Grégory Perret, Damar Wicaksono, Ivor D. Clifford, Hakim Ferroukhi
Nuclear Technology | Volume 208 | Number 4 | April 2022 | Pages 711-722
Technical Paper | doi.org/10.1080/00295450.2021.1936879
Articles are hosted by Taylor and Francis Online.
Best estimate plus uncertainty for the safety assessment of nuclear power plant transient requires, among others, estimating the probability density function (PDF) of physical model parameters in thermal-hydraulic system codes. In that context, Bayesian calibration based on experimental data from separate-effect test facilities are increasingly popular to inform the PDF of a single thermal-hydraulic phenomenon.
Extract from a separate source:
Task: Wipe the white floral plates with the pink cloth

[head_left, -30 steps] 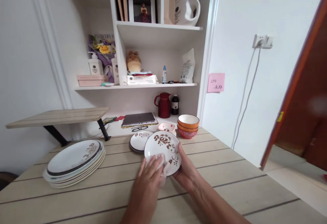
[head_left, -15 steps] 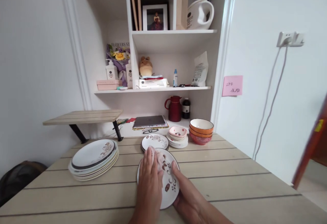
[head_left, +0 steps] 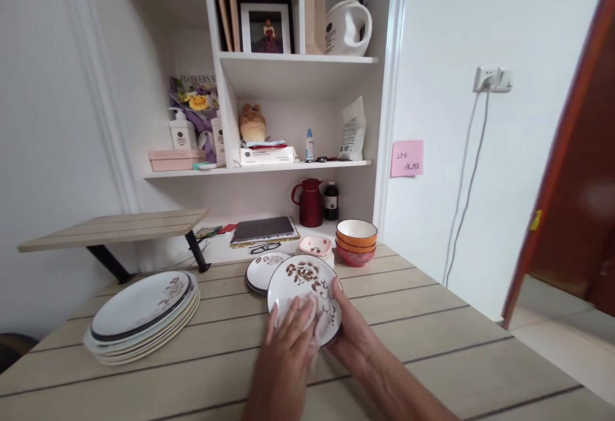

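My right hand grips the right rim of a round white plate with a dark edge and brown flower pattern, thumb on top and fingers underneath. The plate is held tilted above the table, its face towards me. My left hand presses a pale, pinkish-white cloth against the lower part of the plate, fingers laid over it. Just behind is a short stack of similar small plates, partly covered by the held plate. A pink square bowl is behind the plate's upper edge.
To the left stands a stack of larger plates, beside a small raised wooden shelf. Stacked orange and red bowls are at the back right. Glasses, a laptop and a red jug lie or stand behind.
The plate has been lifted and tilted up towards me, its flower pattern now near the top. My left hand with the cloth has moved from its upper left to its lower part. The view has turned right.
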`<state>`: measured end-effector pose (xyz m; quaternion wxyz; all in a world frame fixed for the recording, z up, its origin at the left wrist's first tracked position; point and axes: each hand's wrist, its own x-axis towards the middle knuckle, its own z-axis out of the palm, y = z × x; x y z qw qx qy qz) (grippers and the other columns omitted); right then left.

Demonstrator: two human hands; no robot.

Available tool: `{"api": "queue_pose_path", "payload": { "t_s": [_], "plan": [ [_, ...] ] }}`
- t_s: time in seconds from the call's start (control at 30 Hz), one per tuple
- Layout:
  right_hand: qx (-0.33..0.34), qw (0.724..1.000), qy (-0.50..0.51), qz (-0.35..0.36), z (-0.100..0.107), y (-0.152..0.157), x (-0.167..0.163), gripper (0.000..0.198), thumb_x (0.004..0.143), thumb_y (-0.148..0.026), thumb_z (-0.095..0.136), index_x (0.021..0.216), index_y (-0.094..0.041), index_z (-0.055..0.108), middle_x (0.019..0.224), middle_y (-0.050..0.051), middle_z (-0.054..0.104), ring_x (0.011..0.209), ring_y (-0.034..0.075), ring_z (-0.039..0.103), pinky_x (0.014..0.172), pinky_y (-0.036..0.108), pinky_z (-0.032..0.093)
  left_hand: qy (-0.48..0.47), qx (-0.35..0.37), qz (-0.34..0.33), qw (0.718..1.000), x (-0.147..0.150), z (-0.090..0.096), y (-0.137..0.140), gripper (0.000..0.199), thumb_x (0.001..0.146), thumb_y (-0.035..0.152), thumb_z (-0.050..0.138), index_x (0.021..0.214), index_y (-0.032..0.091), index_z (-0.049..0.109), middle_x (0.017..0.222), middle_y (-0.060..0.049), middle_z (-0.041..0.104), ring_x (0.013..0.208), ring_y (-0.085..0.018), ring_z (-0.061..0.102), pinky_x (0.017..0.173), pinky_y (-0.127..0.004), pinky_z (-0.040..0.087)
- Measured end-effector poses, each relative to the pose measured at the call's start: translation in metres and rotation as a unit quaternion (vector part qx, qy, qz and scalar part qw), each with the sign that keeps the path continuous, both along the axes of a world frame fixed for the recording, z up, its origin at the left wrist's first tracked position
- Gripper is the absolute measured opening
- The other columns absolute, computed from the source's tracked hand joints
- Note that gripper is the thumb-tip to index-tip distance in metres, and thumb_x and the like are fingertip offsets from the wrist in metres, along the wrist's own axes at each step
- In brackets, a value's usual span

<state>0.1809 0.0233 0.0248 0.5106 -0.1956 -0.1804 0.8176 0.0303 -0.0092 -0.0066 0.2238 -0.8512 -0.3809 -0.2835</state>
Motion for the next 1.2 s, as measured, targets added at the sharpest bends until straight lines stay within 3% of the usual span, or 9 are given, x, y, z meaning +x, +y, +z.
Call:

These calibrations are, however, time intensive, especially when considering multiple time-dependent outputs. Calibrating on many tests with different boundary conditions and potentially different phenomena to derive PDFs applicable to complex transients appears intractable, even using hierarchical modeling. In this paper, we start investigating this problem by considering a set of Flooding Experiments with Blocked Arrays reflood tests with different boundary conditions. We use TRACE v5.0p3 to model time- and space-dependent temperature profiles, pressure drops, and liquid carry-over. Global sensitivity analysis helps screen out noninfluential parameters and gain a detailed understanding of the modeled physics of reflood. The analysis shows that, for all tests, the outputs were sensitive to a similar set of influential model parameters. In turn, Bayesian calibration yields similar posterior PDFs for the influential parameters, and forward propagation of these posterior PDFs yields similar confidence intervals. As such, the information of the investigated tests can well be represented by a unique posterior PDF. Such simplifications, although not general, are welcome to help manage the intensive calibration effort necessary for dealing with complex thermal-hydraulic transients encountered in nuclear power plants.